The car has been turning on just fine again and driving fine again so that drives me nuts. Why it drives fine with no problems now when it had a hard time turning on and staying on the day before?

It obviously means something very key and important but I can't say specifically because I'm not an expert experienced mechanic but I'm betting my simple deduction and reasoning is on the right track.

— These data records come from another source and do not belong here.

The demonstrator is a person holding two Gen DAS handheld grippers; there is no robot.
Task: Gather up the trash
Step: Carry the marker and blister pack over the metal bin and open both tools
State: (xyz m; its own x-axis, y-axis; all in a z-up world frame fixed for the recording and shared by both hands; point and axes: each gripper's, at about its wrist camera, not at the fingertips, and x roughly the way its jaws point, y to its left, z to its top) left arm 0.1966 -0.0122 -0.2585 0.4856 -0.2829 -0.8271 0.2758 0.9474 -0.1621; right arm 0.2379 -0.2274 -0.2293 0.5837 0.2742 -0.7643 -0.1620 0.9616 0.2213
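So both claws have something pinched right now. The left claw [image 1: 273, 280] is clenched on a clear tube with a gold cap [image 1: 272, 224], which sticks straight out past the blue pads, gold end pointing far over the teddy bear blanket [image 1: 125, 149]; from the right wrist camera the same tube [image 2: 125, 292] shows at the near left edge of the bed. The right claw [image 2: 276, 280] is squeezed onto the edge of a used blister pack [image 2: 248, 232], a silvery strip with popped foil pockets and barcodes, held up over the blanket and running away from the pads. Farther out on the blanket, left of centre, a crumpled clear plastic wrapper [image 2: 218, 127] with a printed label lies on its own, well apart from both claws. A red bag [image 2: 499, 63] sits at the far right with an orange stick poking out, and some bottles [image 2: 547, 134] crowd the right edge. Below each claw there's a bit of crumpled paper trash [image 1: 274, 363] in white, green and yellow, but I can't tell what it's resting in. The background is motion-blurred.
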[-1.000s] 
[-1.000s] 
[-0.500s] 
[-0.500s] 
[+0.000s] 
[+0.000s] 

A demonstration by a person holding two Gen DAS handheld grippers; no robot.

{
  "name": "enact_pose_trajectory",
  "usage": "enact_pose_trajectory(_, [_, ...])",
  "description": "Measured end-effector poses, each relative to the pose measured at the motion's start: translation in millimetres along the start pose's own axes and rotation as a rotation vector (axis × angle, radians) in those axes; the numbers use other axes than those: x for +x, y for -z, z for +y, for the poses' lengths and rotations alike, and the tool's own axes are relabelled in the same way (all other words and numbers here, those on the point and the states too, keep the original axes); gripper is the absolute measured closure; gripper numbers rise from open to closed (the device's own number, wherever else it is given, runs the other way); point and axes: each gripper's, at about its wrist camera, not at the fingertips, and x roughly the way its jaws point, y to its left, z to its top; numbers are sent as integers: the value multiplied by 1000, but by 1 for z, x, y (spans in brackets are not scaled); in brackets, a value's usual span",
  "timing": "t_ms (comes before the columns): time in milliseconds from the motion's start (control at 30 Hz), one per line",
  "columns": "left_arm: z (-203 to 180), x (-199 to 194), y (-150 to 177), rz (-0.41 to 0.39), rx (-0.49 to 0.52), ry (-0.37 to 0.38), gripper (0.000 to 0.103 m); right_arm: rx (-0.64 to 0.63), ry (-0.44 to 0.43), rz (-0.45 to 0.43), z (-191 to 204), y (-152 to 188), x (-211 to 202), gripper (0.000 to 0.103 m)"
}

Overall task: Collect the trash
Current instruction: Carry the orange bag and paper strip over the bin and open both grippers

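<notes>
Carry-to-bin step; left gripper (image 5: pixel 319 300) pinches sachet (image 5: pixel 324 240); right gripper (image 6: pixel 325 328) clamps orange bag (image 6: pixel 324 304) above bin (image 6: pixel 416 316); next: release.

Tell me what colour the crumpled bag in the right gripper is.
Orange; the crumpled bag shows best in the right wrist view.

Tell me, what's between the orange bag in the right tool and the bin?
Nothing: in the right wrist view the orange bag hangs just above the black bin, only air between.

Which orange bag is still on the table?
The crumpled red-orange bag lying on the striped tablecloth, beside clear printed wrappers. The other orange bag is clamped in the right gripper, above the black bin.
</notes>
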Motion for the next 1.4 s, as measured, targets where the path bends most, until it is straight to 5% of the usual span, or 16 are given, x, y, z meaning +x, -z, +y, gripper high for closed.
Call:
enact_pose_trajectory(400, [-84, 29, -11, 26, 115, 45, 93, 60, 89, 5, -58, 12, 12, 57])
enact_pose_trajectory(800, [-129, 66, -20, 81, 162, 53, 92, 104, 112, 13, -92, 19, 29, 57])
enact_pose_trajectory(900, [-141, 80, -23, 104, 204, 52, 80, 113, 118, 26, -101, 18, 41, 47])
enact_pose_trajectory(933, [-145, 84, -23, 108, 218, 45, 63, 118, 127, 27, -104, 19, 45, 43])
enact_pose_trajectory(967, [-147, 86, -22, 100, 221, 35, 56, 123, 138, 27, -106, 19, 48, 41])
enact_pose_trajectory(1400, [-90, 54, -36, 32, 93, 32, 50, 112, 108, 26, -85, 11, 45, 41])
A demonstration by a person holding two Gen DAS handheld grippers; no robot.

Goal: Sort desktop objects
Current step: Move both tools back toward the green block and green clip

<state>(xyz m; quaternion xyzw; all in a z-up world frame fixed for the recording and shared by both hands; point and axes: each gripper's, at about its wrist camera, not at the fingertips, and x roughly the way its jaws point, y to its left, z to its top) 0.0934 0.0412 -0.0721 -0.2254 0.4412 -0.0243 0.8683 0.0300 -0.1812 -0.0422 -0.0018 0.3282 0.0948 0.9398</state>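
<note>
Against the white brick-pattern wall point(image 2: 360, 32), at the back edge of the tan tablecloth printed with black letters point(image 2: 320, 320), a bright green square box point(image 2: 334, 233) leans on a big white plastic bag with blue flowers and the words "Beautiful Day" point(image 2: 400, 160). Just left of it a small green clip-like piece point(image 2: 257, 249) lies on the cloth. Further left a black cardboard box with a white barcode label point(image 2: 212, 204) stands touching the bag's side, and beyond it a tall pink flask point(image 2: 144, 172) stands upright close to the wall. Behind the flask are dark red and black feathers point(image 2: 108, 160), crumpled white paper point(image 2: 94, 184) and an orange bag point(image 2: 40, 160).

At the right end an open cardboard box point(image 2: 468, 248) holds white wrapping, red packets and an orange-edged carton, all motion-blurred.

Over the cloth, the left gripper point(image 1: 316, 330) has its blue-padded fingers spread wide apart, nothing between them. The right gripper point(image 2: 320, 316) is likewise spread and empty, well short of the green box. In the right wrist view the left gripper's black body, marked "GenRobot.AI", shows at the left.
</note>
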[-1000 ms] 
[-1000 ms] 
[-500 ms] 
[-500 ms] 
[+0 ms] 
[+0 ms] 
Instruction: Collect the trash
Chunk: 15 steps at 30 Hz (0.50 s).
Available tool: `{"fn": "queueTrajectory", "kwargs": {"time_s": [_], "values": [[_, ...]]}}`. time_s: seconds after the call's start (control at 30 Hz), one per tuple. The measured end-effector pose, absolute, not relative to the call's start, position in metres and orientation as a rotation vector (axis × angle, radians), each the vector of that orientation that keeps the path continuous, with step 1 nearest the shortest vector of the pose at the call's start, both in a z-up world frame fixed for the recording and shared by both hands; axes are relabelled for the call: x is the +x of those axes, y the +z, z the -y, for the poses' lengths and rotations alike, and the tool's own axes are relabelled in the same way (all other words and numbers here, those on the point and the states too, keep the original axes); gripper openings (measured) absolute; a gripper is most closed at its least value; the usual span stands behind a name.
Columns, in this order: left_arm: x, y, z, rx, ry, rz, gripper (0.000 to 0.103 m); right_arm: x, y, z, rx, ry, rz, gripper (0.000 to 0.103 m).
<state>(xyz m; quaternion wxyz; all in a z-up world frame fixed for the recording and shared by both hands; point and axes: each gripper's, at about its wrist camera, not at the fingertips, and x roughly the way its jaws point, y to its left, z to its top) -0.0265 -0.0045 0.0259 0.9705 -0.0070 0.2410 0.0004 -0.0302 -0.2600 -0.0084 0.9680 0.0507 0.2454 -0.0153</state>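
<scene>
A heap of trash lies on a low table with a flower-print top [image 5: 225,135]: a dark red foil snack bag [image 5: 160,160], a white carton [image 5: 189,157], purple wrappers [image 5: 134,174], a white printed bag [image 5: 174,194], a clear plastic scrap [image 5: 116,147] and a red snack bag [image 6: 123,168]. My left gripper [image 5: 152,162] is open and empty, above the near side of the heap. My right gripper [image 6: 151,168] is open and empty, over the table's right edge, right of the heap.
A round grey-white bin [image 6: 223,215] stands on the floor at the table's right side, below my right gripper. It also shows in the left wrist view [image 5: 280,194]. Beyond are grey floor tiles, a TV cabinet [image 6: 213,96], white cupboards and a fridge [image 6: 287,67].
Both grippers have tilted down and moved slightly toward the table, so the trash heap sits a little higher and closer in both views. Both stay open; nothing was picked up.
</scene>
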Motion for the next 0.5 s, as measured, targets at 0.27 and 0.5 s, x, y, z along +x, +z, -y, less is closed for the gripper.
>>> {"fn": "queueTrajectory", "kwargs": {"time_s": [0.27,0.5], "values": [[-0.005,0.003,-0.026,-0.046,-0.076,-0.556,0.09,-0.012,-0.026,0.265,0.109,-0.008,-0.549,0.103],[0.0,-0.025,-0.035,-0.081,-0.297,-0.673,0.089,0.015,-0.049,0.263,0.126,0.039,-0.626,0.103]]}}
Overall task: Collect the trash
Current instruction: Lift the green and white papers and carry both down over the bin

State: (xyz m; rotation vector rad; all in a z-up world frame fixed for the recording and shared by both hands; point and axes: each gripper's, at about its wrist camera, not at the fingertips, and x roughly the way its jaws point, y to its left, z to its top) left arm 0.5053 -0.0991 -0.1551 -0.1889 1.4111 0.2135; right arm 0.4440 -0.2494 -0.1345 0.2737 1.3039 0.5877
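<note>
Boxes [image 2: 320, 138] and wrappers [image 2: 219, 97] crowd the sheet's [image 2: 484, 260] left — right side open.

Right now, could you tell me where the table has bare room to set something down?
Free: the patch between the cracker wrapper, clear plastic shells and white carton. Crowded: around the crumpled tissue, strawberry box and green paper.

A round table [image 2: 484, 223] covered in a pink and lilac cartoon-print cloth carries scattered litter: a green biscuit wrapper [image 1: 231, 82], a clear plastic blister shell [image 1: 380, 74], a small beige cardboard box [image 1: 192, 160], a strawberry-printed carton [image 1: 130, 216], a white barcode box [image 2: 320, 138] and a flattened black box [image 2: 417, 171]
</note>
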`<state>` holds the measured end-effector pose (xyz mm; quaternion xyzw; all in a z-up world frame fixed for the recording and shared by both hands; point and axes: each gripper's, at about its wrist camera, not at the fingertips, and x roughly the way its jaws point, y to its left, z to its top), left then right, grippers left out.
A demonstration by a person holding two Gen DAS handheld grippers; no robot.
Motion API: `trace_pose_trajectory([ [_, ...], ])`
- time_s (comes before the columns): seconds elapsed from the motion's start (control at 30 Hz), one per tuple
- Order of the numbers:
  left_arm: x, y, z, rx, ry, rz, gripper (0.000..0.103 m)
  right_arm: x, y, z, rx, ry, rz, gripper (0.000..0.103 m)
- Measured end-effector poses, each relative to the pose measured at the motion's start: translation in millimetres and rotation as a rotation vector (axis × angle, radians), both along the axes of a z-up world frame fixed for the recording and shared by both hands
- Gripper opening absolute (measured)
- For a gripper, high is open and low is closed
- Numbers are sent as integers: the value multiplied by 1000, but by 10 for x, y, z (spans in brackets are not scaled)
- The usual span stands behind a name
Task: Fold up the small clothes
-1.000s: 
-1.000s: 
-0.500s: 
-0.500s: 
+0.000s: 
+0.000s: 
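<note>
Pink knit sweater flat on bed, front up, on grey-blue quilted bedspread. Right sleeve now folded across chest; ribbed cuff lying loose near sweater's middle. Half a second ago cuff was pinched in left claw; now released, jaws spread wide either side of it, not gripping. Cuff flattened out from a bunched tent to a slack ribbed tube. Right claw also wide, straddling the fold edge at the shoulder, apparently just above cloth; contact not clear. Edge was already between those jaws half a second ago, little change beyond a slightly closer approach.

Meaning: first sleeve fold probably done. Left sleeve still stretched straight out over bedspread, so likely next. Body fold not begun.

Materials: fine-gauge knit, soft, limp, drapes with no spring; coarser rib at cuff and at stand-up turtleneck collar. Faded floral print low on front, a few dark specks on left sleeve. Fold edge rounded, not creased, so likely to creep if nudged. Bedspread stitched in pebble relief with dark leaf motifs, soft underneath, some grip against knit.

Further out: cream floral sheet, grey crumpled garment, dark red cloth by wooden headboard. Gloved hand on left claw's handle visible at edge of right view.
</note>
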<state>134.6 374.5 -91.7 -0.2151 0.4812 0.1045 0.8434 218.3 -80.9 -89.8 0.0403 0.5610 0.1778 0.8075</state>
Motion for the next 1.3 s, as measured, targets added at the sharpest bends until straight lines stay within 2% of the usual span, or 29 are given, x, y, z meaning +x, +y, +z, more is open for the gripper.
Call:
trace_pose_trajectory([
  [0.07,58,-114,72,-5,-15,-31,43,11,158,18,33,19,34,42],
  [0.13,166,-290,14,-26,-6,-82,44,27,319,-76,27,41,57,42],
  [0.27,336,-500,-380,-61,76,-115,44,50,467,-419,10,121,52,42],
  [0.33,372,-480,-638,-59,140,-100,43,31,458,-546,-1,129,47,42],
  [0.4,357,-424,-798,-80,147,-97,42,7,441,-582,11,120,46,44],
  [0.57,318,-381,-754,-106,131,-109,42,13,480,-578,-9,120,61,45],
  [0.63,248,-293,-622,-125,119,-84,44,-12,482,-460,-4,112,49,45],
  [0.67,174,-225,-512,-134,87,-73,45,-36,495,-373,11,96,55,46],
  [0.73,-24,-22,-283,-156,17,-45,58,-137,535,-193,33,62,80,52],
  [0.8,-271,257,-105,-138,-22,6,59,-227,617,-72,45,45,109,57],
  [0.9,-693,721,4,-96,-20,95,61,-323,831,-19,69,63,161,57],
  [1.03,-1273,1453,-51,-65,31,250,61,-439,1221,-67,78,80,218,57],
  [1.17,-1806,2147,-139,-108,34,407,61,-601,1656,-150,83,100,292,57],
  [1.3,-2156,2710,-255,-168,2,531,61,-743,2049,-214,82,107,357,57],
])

The guy decided to just clean the engine bay top and bottom and said to drive it again for a couple days and come back so they can see where the leak might be coming from. He suspects I have to replace a gasket or something (seal?). He also suggested that I might have to change the spark plugs along with the coilovers(?) wires that connect to the alternator and the spark plugs (if I remember correctly). He said something about the faulty wires could be the cause why the car would suddenly lose power and turn off or struggle to turn on.

The funny thing is why mechanics don't check for other things like fuel pressure or a vacuum/air leak in the system? He basically just looks, cleans the engine, and tells me this and I pay him $30. Nothing has been fixed or changed so I'm just waiting for the car to break down on me again and next time it could be in the middle of busy traffic.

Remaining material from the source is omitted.